Prompt - Search the data for the word "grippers" and copy each line that has it.

Extracted information -
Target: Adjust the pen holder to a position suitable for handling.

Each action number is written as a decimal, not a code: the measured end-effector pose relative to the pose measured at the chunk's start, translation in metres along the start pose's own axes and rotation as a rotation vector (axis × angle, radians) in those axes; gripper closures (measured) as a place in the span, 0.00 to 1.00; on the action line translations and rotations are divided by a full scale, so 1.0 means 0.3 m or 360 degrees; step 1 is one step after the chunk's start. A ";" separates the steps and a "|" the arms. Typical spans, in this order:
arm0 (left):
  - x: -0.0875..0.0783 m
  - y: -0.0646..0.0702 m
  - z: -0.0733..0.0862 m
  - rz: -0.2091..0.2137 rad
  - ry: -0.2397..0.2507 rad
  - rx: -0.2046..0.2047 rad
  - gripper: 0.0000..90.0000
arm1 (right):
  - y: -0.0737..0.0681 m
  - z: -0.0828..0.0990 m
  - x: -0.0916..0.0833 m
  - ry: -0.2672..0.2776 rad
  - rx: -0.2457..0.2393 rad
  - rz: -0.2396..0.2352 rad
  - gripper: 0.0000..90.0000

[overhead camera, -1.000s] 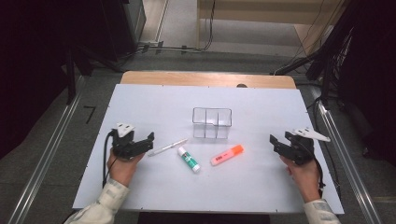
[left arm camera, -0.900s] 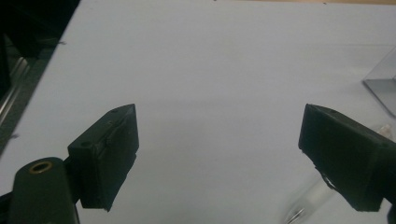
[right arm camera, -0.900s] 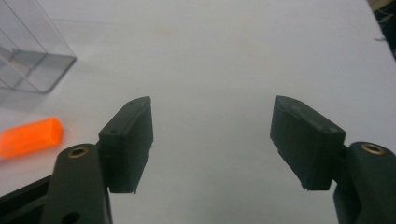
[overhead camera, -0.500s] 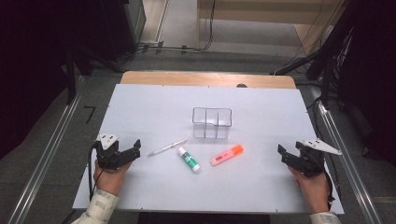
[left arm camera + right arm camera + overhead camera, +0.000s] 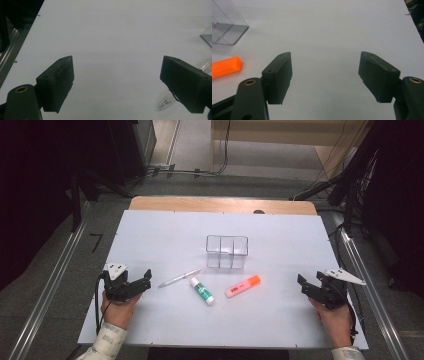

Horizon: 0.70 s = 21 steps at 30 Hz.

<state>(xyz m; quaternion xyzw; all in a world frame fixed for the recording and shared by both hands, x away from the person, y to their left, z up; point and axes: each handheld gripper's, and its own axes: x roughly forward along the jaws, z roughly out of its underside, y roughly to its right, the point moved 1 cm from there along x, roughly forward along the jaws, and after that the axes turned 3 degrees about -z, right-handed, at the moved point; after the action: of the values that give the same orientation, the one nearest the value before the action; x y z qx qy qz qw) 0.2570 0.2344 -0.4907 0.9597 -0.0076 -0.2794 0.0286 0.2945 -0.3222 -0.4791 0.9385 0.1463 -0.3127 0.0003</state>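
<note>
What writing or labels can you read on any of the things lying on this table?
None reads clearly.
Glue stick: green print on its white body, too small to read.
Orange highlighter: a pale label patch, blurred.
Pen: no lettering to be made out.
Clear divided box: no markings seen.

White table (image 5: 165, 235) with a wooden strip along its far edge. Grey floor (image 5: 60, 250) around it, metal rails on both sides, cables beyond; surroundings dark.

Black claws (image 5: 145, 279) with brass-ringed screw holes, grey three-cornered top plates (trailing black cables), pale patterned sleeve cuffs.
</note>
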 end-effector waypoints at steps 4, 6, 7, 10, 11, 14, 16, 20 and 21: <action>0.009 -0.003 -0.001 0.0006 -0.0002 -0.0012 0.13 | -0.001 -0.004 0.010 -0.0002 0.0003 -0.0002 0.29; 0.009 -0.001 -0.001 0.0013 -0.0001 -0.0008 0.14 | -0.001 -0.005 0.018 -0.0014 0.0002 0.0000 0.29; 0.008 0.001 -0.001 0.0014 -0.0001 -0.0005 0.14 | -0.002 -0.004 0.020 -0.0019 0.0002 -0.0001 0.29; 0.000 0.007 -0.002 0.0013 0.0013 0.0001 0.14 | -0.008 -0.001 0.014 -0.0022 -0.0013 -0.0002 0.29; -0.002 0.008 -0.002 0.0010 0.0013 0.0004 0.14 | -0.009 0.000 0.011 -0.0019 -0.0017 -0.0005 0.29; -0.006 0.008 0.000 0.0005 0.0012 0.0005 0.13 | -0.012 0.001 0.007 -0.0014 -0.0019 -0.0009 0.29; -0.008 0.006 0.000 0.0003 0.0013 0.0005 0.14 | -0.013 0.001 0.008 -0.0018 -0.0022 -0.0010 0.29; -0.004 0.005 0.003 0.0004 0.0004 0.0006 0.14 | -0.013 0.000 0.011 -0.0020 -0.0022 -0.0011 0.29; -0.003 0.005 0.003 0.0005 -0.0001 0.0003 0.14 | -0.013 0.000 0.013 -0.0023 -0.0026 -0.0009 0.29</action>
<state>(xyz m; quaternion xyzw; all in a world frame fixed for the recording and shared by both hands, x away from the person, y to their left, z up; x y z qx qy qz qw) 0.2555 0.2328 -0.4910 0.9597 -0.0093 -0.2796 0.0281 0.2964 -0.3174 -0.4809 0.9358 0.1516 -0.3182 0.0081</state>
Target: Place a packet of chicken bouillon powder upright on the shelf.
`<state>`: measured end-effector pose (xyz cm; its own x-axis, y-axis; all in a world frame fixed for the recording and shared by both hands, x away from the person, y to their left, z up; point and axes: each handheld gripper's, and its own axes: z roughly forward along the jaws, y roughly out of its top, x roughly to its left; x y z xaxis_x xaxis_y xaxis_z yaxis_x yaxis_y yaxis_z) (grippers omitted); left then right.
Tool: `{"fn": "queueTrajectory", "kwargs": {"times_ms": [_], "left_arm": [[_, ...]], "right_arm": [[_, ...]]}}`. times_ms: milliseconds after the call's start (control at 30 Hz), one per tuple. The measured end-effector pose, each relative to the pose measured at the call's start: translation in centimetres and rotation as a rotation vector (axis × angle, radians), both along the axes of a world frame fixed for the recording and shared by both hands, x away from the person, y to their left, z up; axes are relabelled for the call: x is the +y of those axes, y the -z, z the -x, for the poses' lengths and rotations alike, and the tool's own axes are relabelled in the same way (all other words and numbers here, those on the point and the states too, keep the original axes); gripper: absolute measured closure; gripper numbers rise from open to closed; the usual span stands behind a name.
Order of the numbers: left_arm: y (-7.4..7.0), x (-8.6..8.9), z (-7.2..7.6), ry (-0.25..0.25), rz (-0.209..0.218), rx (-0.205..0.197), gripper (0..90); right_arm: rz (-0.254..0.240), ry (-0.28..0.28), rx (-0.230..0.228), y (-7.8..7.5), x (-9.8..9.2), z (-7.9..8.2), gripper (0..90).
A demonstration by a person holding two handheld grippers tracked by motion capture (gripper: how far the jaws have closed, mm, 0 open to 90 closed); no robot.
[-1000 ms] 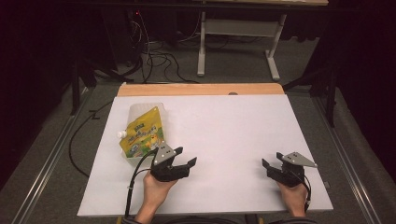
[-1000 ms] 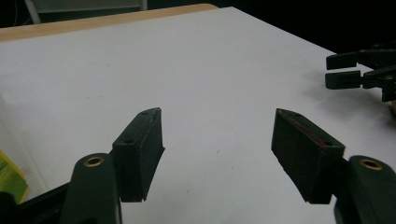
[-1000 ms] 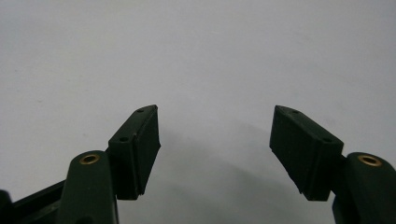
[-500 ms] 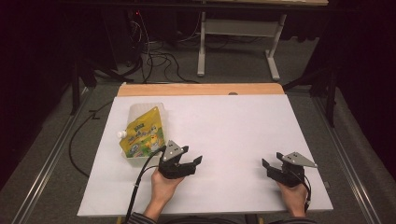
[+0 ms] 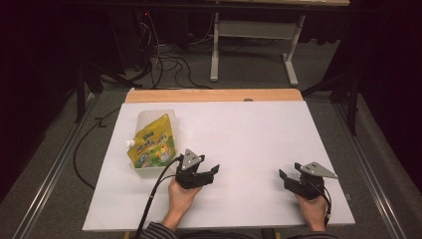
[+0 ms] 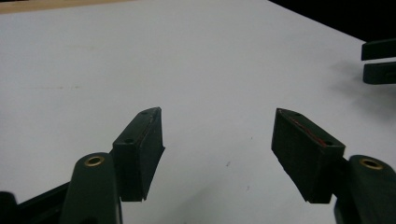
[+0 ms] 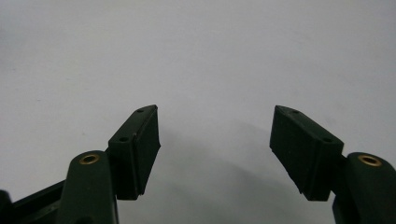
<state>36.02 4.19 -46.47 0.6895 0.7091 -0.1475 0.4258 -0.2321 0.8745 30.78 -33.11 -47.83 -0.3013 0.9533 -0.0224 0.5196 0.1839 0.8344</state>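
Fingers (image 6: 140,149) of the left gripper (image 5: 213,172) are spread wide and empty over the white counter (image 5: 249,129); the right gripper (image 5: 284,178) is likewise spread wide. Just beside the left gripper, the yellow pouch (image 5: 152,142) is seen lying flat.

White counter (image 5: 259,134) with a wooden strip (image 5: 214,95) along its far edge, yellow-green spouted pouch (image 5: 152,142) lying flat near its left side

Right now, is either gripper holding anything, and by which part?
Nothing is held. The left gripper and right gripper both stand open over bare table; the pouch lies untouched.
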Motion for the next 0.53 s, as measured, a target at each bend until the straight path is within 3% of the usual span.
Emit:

Response -
`<state>`: measured end-effector pose (xyz cm; its own x-axis, y-axis; all in a world frame fixed for the recording and shared by both hands, x away from the person, y to their left, z up; point and axes: each handheld gripper's, and its own axes: z roughly forward along the jaws, y roughly out of its top, x roughly to its left; x y z xaxis_x xaxis_y xaxis_z yaxis_x yaxis_y yaxis_z) (grippers omitted); left then right.
A demonstration by a person holding two handheld grippers tracked by motion capture (gripper: how far the jaws have closed, mm, 0 open to 90 closed); no robot.

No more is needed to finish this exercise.